A summary of the RSU activity for fiscal 2016 is as follows:
 
 
 
Non-vested
 
 
Weighted
Average
Grant Date
Fair Value
 
 
Vested
 
 
Total
 
 
Weighted
Average
Grant Date
Fair Value
 
Outstanding at June 28, 2015
    20     $ 18.35       167       187     $ 15.35  
Granted
    48     $ 27.82             48     $ 27.82  
Vested
    (45 )   $ 24.06       45           $ 24.06  
Converted
        $       (19 )     (19 )   $ 16.37  
Cancelled or forfeited
    (2 )   $ 22.08       (31 )     (33 )   $ 14.28  
Outstanding at June 26, 2016
    21     $  27.20       162       183     $ 18.70  
 
At June 26, 2016, the number of RSUs vested and expected to vest was 183, with an aggregate intrinsic value of $4,815. The aggregate intrinsic value of the 162 vested RSUs at June 26, 2016 was $4,263.
 
The remaining unrecognized compensation cost related to the unvested RSUs at June 26, 2016 is $382, which is expected to be recognized over a weighted average period of 1.4 years.
 
For fiscal 2016, 2015 and 2014, the total intrinsic value of RSUs converted was $553, $958 and $696, respectively.

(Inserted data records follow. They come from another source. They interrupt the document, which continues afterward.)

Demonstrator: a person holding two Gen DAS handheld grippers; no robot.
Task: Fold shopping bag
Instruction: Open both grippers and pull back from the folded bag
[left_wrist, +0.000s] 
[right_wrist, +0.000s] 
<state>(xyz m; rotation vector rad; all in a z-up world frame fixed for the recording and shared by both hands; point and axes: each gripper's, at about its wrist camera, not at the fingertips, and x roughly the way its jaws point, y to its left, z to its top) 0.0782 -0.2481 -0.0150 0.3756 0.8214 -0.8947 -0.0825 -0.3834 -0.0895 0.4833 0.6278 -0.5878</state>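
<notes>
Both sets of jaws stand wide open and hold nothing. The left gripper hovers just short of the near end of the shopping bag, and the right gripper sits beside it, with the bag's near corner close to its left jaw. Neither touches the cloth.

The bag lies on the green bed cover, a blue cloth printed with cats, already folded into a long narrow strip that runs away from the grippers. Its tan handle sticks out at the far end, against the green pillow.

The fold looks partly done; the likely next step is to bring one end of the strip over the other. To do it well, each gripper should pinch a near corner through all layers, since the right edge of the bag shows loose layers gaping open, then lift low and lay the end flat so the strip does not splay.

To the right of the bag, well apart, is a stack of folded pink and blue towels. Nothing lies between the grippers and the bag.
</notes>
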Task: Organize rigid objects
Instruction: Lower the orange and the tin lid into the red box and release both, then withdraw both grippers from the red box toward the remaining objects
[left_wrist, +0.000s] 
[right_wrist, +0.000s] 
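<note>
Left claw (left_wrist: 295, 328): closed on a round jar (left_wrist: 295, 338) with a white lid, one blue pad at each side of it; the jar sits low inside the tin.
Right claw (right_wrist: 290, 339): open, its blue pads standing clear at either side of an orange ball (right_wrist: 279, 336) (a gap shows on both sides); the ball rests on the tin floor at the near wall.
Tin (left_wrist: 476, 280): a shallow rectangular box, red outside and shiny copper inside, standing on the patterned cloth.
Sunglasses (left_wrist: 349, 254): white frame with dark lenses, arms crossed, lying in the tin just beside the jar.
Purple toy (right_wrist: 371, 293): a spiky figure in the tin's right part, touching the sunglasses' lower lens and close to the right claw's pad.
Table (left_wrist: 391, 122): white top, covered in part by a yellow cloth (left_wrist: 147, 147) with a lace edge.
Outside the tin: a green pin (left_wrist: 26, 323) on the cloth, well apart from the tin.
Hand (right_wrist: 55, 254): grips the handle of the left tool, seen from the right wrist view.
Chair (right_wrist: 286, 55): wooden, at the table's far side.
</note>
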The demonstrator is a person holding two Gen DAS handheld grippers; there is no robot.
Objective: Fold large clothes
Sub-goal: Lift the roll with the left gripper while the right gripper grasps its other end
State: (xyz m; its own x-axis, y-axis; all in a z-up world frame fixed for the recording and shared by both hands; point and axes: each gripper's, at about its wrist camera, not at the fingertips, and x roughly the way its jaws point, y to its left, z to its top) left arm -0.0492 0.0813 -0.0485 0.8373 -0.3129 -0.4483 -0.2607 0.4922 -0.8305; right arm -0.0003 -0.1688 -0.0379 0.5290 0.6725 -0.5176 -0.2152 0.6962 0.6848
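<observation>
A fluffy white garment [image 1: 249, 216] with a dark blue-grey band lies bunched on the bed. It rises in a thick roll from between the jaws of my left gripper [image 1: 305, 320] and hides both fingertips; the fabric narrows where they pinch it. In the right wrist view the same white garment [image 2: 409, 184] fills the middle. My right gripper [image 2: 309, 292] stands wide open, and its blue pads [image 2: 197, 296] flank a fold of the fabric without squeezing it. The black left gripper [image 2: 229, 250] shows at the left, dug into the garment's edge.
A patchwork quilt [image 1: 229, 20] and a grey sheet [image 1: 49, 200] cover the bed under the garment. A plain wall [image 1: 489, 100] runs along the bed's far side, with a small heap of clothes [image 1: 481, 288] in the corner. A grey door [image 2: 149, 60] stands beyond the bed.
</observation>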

The tax benefit realized from the conversion of RSUs was $221, $373 and $275 for fiscal 2016, 2015 and 2014, respectively.
 
Summary
The total cost charged against income related to all stock-based compensation arrangements was as follows:
 
 
 
For the Fiscal Year Ended
 
 
 
June 26, 2016
 
 
June 28, 2015
 
 
June 29, 2014
 
Stock options
  $ 1,379     $ 1,955     $ 1,001  
RSUs
    961       676       938  
Total compensation cost
  $ 2,340     $ 2,631     $ 1,939  
 
The total income tax benefit recognized for stock-based compensation was $592, $623 and $513 for fiscal 2016, 2015 and 2014, respectively.
 
As of June 26, 2016, total unrecognized compensation costs related to all unvested stock-based compensation arrangements was $989. The weighted average period over which these costs are expected to be recognized is 1.7 years.